■ WORK INSTRUCTION ■
Copy the complete listing word for word, but do not carry over any images.

►

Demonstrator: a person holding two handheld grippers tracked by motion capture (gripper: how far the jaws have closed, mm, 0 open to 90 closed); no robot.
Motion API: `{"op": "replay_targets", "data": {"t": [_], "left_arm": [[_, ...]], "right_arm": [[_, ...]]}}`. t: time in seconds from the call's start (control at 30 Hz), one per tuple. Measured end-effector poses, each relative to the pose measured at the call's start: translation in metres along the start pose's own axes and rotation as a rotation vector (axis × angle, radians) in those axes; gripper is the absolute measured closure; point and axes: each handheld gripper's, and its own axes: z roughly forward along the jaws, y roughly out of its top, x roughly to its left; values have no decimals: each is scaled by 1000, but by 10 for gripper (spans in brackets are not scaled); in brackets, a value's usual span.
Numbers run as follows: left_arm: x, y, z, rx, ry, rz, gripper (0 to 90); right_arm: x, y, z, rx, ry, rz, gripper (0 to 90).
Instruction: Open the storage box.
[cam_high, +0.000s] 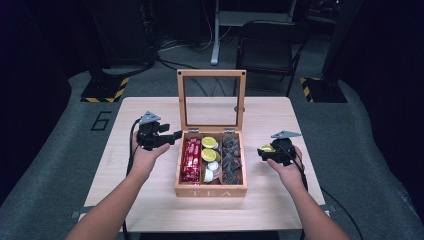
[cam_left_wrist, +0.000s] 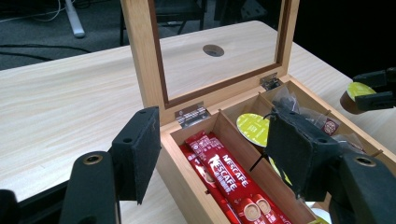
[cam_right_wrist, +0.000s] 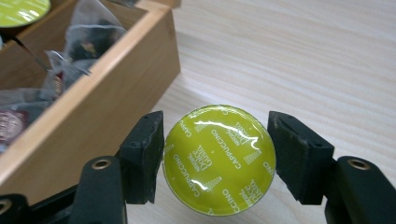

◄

■ OUTPUT OF THE EXERCISE ■
Demonstrator: a person holding two handheld grippers tracked by motion capture (gripper: how far the jaws have closed, mm, 0 open to 90 closed); no robot.
Motion API: `{"op": "replay_targets", "data": {"t": [_], "left_arm": [[_, ...]], "right_arm": [[_, ...]]}}`. t: time in seconds from the call's start (control at 30 Hz), one per tuple. Measured end-effector poses, each relative to the pose measured at the call's start: translation in metres along the start pose's own axes and rotation as a rotation vector (axis × angle, radians) in those axes; gripper is the absolute measured closure; point and axes: each handheld gripper's, and its own axes: z roughly forward along the jaws, y roughly out of its top, x roughly to its left; values have no decimals: each is scaled by 1000, but by 10 for gripper (spans in brackets are not scaled); in brackets, a value's usual span.
Numbers run as follows: left_arm: x, y, z, rx, ry, rz, gripper (0 to 90); right_arm: x, y, z, rx, ry, rz, gripper (0 to 90).
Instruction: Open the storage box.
[cam_high, +0.000s] 
[cam_left_wrist, +0.000s] 
[cam_right_wrist, +0.000s] 

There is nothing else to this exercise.